You spent an annual salary on a concept you clearly dont believe in. You're supposed to be supporting one another. This debt is manageable. Take it in your stride.

Graphista · 01/10/2017 19:53

Wow you were not emotionally ready to marry. The more you post the more I think it was about the wedding for you, not the marriage.

Marriage is about tough times too and they DO tend to come at the beginning. Financially, emotionally, physically...

Echoing what a pp said - what did you think would happen when you had children? I REALLY don't see you as someone that would manage on maternity pay only.

TheAntiBoop · 01/10/2017 19:54

You need to sit down and discuss money. Yours and his isn't going to work.

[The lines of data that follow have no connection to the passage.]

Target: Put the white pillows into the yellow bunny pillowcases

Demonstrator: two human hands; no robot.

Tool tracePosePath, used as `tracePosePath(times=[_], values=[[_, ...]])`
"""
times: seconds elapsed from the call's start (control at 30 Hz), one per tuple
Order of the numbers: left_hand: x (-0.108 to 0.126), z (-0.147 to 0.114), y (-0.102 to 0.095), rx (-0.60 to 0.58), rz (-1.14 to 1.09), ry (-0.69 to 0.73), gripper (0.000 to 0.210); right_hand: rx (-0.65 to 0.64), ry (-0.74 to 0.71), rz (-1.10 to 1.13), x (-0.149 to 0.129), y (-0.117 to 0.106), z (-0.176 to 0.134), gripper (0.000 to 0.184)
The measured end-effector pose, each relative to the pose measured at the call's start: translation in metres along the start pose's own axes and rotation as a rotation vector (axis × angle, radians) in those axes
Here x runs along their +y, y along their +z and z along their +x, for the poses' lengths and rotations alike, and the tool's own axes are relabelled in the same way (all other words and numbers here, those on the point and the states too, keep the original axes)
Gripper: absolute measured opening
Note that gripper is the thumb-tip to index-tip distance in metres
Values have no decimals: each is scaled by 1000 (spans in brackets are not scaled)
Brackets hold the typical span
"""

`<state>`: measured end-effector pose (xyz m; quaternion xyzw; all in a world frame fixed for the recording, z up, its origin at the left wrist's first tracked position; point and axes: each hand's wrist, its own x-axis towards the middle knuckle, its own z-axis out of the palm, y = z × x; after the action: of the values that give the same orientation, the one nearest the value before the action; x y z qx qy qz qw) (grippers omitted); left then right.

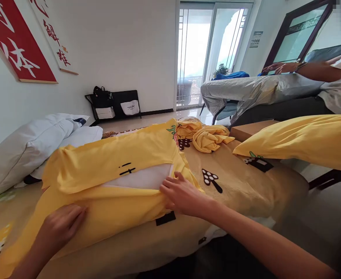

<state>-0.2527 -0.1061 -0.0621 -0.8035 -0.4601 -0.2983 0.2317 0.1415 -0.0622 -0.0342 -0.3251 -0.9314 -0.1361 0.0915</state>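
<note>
A yellow pillowcase (121, 155) lies in front of me on the bed, with a white pillow (147, 176) inside it showing through the long slit of its opening. My right hand (185, 195) has its fingers closed on the edge of the opening, at the right end of the slit. On the near left part of the pillowcase rests my left hand (62, 223), its fingers curled and pressed into the yellow cloth. The far panel carries small black marks and a carrot-like print at its far right corner.
White pillows (33, 143) are piled at the left. Crumpled yellow cloth (211, 137) lies beyond the pillowcase on the patterned bed cover (240, 174). Another yellow pillow (304, 135) is at the right by a cardboard box (252, 130). A person's hand (283, 68) is over a plastic-covered table (246, 91).
</note>
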Motion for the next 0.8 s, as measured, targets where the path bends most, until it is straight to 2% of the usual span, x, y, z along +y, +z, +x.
tracePosePath(times=[0.13,0.23,0.3,0.4,0.5,0.57,0.63,0.7,0.73,0.8], values=[[28,43,-16,-39,-50,180,10,-94,-59,22,0,-15,12,13],[62,86,-13,-137,-113,335,18,-107,-63,-6,-9,-16,11,6],[90,114,4,-225,-165,475,24,-109,-60,-7,-16,-17,5,7],[130,149,40,-326,-241,706,23,-124,-42,-1,-28,-23,-12,11],[163,165,70,-330,-219,931,19,-158,-33,7,-38,-30,-32,13],[180,162,79,-282,-150,1019,21,-203,-47,34,-40,-36,-43,10],[193,150,80,-242,-75,1010,25,-266,-57,69,-34,-40,-48,8],[200,137,76,-245,-34,917,36,-326,-21,55,-21,-42,-48,9],[201,132,73,-272,-50,858,40,-353,19,19,-15,-42,-46,10],[200,130,68,-340,-215,631,45,-404,90,-83,-3,-40,-42,9]])
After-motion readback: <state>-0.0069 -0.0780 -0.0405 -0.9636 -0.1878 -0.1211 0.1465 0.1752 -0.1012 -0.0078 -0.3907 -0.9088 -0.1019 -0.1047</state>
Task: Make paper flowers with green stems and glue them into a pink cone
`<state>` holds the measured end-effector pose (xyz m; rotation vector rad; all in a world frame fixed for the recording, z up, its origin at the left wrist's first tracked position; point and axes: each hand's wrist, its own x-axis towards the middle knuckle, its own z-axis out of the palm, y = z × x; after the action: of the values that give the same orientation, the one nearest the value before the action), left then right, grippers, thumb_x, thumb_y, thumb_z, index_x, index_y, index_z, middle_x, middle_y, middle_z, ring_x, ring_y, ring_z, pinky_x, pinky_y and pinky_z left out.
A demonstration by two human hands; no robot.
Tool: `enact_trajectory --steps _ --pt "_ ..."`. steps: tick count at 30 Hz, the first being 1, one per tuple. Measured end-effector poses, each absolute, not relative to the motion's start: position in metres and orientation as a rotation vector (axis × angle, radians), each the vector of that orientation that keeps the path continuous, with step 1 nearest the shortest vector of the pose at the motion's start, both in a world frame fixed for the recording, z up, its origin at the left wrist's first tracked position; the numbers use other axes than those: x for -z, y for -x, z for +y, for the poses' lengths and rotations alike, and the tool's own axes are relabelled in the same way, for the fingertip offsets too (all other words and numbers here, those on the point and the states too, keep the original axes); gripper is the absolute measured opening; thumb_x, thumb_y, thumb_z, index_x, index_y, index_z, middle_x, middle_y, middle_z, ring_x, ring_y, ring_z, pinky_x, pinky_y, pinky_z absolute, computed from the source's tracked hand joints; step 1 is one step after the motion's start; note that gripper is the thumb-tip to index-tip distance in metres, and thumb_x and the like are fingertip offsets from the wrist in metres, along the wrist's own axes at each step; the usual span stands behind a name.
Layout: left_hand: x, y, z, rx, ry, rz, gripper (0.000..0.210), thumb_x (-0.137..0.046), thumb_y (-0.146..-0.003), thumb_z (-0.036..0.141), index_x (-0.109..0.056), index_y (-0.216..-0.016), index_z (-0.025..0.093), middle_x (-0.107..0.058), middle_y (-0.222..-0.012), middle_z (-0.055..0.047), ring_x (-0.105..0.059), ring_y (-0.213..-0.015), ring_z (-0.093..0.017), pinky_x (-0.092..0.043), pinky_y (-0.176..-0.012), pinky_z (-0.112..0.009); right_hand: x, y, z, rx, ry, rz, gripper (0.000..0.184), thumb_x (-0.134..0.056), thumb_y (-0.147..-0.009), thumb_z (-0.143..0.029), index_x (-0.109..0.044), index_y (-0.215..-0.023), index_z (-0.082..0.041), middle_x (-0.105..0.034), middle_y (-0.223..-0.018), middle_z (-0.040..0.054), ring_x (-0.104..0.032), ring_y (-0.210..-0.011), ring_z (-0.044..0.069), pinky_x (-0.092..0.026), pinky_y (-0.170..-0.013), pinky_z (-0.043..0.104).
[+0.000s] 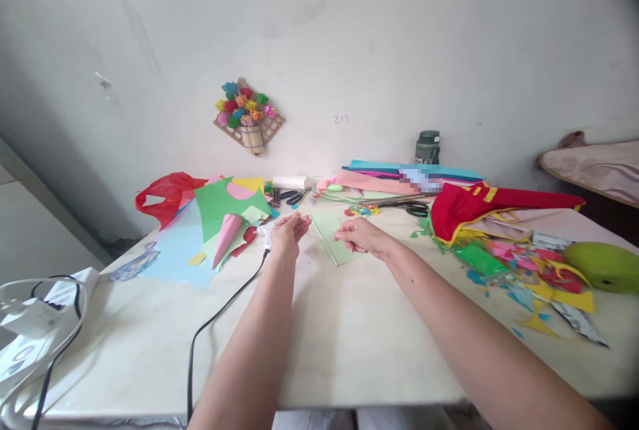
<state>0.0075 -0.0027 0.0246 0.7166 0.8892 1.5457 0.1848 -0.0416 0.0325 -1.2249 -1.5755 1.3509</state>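
A pale green sheet of paper lies on the table between my hands, one long edge looking rolled or folded over. My left hand is closed in a pinch to the left of the sheet; whatever its fingertips hold is too small to name. Close by on its left, partly covered by the hand, is a white corded tool that looks like a glue gun, its black cord running towards me. My right hand is closed over the sheet's right side, fingertips pressed together. I cannot tell whether it grips the paper.
On the left are coloured papers, a pink paper cone, a red bag and a power strip. Scissors and a bottle stand or lie behind. To the right are red cloth, paper scraps and a green fruit.
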Motion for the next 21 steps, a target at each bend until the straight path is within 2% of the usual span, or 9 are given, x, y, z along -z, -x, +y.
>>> enact_trajectory --steps 10,14,17,21 --pt "-0.039 0.007 0.002 -1.621 -0.563 0.952 0.003 -0.055 -0.072 0.010 -0.055 -0.070 0.010 -0.064 -0.061 -0.006 -0.063 -0.055 -0.013 -0.048 -0.047 -0.017 -0.037 -0.203 -0.042 -1.428 1.207 -1.631 0.010 -0.052 -0.072 -0.019 -0.057 -0.070 -0.010 -0.046 -0.036 -0.0045 -0.028 -0.027 0.002 -0.014 -0.029 0.016" --pt "-0.041 0.015 0.004 -1.713 -0.515 0.914 0.003 -0.053 -0.076 0.014 -0.054 -0.075 0.012 -0.066 -0.070 -0.006 -0.064 -0.062 -0.012 -0.048 -0.051 -0.017 -0.033 -0.217 -0.040 -1.501 1.149 -1.659 0.013 -0.055 -0.070 -0.023 -0.058 -0.072 -0.010 -0.048 -0.039 -0.0044 -0.027 -0.027 0.002 -0.014 -0.029 0.016" --pt "-0.040 0.006 0.001 -1.729 -0.563 0.902 0.013 -0.055 -0.079 0.026 -0.053 -0.083 0.014 -0.067 -0.080 -0.007 -0.065 -0.067 -0.015 -0.050 -0.055 -0.021 -0.031 -0.222 -0.038 -1.524 1.134 -1.586 0.015 -0.055 -0.071 -0.025 -0.058 -0.074 -0.010 -0.047 -0.040 -0.0049 -0.027 -0.028 0.002 -0.015 -0.029 0.016" --pt "-0.039 -0.018 -0.007 -1.534 -0.648 0.908 0.036 -0.062 -0.072 0.038 -0.048 -0.096 0.016 -0.066 -0.086 -0.013 -0.066 -0.071 -0.022 -0.052 -0.058 -0.028 -0.031 -0.222 -0.038 -1.515 1.087 -1.461 0.018 -0.057 -0.071 -0.028 -0.058 -0.076 -0.011 -0.049 -0.041 -0.0046 -0.029 -0.028 0.002 -0.016 -0.029 0.017"
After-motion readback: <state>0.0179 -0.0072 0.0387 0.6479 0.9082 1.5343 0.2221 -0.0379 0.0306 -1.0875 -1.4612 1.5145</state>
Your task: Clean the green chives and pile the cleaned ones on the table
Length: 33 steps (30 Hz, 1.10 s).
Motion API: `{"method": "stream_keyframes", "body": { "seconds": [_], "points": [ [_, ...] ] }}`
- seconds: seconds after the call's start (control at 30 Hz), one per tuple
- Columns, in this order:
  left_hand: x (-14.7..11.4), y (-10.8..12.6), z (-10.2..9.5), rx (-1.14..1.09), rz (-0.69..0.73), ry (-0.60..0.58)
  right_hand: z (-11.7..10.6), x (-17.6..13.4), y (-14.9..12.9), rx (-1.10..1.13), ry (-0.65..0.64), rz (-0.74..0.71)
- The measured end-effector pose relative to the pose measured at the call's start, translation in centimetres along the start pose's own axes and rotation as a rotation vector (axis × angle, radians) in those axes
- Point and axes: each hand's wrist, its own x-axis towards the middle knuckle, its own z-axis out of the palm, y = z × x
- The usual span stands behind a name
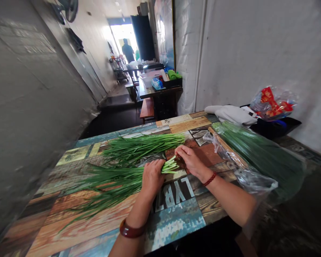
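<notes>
My left hand (153, 176) is closed around a bunch of garlic chives (115, 180), just below the pale stem ends. Its long green leaves fan out to the left over the table. At the stem ends, my right hand (191, 160) is pinched, thumb against fingers; what is between the fingertips is too small to make out. Behind the held bunch lies a pile of garlic chives (147, 144), stems pointing right. On the right, more garlic chives (256, 155) lie in a clear plastic bag (256, 182).
A wooden stick (227, 148) lies along the bag on the patterned table (173, 214). White cloth (230, 113) and a red-printed clear bag (274, 103) sit at the back right. Beyond stand another table (147, 93) and a bench (147, 108); a person (127, 51) is near the doorway.
</notes>
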Motion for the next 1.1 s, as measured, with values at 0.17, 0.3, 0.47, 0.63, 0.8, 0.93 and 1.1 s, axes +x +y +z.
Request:
{"method": "stream_keyframes", "body": {
  "seconds": [0.17,0.3,0.47,0.63,0.8,0.93,1.1],
  "points": [
    [0.0,-0.3,0.1,0.012,-0.010,0.036,-0.9,0.1,-0.6,-0.246,0.002,-0.148],
    [-0.1,-0.5,0.2,0.009,-0.006,0.075,-0.5,-0.2,-1.0,-0.239,-0.132,-0.119],
    [-0.1,-0.5,0.3,0.063,-0.029,0.063,-0.5,-1.0,-1.0,-0.063,-0.339,-0.002],
    [-0.2,-0.4,0.5,0.077,-0.072,0.037,-0.1,-1.8,-0.8,0.194,-0.426,0.076],
    [0.0,-0.1,-0.6,0.134,-0.131,0.053,3.2,-2.8,-1.8,0.421,-0.272,0.102],
    [0.2,0.7,-2.6,0.200,-0.195,0.113,6.1,-4.2,-2.7,0.611,-0.094,0.049],
    [-0.8,1.6,-4.9,0.229,-0.266,0.165,5.5,-6.5,-2.7,0.753,0.017,0.127]
  ]
}}
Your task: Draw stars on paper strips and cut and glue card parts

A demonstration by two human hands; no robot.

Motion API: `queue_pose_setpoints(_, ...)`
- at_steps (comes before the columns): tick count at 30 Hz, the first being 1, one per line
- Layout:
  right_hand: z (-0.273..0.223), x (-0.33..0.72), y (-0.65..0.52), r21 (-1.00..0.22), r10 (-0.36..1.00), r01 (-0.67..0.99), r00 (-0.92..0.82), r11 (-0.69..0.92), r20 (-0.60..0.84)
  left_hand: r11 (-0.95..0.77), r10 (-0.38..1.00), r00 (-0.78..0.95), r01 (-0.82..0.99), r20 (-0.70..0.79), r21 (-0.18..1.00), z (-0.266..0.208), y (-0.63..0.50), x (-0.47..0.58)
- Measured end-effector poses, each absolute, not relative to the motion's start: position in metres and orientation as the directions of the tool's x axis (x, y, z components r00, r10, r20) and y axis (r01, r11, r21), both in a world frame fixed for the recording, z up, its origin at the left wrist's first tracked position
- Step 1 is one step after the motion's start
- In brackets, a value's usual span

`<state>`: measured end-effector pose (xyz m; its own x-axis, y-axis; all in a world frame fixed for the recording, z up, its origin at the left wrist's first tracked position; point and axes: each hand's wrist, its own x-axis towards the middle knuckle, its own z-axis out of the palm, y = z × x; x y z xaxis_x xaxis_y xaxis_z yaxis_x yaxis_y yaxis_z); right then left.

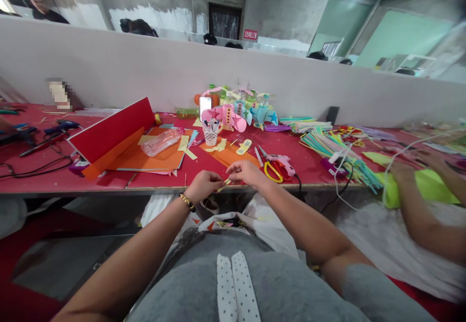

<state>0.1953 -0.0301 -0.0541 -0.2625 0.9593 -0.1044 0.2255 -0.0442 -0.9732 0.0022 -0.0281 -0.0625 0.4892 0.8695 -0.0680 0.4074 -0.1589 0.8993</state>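
Observation:
At the table's front edge, my left hand (207, 186) pinches a small pale yellow paper strip (223, 185) between thumb and fingers. My right hand (244, 172) meets it from the other side, its fingertips closed at the strip's upper end. Just beyond my hands lies an orange paper sheet (229, 157) with yellow scraps (221, 144) and a yellow rounded piece bearing grey stars (243, 147). Right of my right hand are yellow-handled scissors (273, 172) and a pink glue gun (285, 163).
A patterned pen cup (210, 133) stands before several decorated bottle planes (228, 115). A clear plastic bottle (162, 142) rests on coloured paper at left, beside a red board (112, 130). Pipe cleaners (338, 152) spread at right. A co-worker's arm (415, 205) reaches over green sheets (433, 186).

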Motion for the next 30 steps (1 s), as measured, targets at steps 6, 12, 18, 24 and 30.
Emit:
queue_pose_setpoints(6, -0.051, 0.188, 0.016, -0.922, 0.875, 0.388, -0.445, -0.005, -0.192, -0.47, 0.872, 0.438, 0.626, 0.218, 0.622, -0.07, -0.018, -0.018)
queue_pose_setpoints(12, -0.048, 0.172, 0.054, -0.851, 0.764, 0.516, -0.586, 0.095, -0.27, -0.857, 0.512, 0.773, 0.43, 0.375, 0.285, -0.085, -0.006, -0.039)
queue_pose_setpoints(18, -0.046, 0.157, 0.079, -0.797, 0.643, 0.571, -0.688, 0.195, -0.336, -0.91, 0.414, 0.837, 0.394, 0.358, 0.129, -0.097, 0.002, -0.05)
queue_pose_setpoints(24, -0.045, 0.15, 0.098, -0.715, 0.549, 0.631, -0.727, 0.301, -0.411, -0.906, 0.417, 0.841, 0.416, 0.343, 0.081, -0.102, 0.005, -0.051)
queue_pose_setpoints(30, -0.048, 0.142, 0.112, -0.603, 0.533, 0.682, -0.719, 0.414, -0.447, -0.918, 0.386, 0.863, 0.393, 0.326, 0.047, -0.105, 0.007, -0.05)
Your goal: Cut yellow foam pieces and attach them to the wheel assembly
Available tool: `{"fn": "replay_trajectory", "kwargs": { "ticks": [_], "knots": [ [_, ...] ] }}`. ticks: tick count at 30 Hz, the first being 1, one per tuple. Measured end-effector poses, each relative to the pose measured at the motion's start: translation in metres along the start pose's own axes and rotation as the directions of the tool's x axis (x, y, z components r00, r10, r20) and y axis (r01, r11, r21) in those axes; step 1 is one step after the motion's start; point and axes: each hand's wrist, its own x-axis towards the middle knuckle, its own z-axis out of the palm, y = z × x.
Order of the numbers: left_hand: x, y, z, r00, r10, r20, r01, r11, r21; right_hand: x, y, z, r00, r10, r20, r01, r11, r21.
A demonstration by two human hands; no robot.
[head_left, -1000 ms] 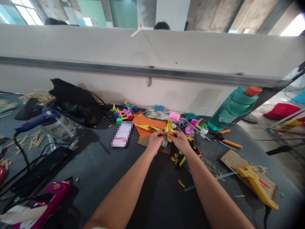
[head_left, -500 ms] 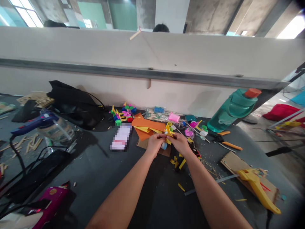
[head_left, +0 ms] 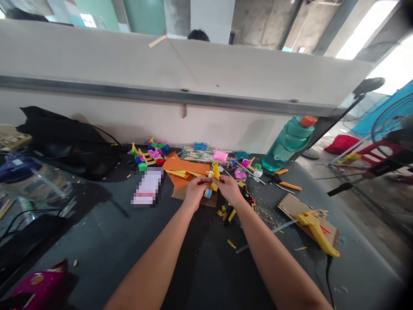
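Observation:
My left hand (head_left: pixel 195 192) and my right hand (head_left: pixel 230 189) meet over the table, fingers closed in a pinch. Between them is a small yellow craft piece (head_left: pixel 216 169), gripped from both sides. A light-blue and white round part (head_left: pixel 208 193) shows just below the fingers; whether it is joined to the yellow piece I cannot tell. Orange sheets (head_left: pixel 177 177) with yellow strips lie behind my left hand, on brown cardboard (head_left: pixel 180 196). Yellow scraps (head_left: pixel 222 212) and a black tool, partly hidden by my right forearm, lie beside that arm.
At the back right stands a teal bottle (head_left: pixel 285 146), near orange-handled pliers (head_left: pixel 292 187). A yellow glue gun (head_left: pixel 318 232) rests on cardboard at right. A phone (head_left: pixel 147 187), colourful small models (head_left: pixel 150 155), a black bag (head_left: pixel 64 144) and a clear jug (head_left: pixel 38 183) are leftward.
The view has turned to the right, so the table things appear further left and a fan shows at the right edge. Both hands stay on the yellow craft piece, its upper part now tilted differently.

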Motion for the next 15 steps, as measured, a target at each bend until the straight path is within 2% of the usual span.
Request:
{"fn": "replay_trajectory", "kwargs": {
  "ticks": [11,15],
  "knots": [
    [-0.0011,-0.0018,0.0012,0.999,-0.018,-0.045,0.02,0.999,0.048,-0.0039,0.002,0.0002,0.999,-0.028,-0.046,0.024,0.996,-0.09],
    [-0.0011,-0.0033,0.0013,0.999,-0.018,-0.049,0.021,0.998,0.06,-0.0035,0.0025,0.0003,0.994,-0.043,-0.096,0.035,0.995,-0.089]
  ]
}}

He probably felt under desperate pressure to give you your dream wedding - saying you wouldn't have wanted those things is all very well but wedding prep is very stressful and you may not have given that vibe

But regardless - you're a partnership now and that includes money and understanding each other

NeverTwerkNaked · 01/10/2017 19:55

Also you both need to get some legal advice regarding the house. What is the expectation, that you can’t or can claim a share of it if you split? At present you are spending money on the property but don’t have your name on the title?

Graphista · 01/10/2017 19:56

You spent £7k more on the wedding than the debt, that's ONE DAY and you think HE is financially irresponsible?? Hmm

LIZS · 01/10/2017 19:59

Maybe he is thinking that the 15k you spent on the wedding could have gone towards avoiding the debt or a nest egg.

feeona123 · 01/10/2017 19:59

He needs a 2nd job!

Pollydonia · 01/10/2017 20:07

You sound very selfish op and entitled too.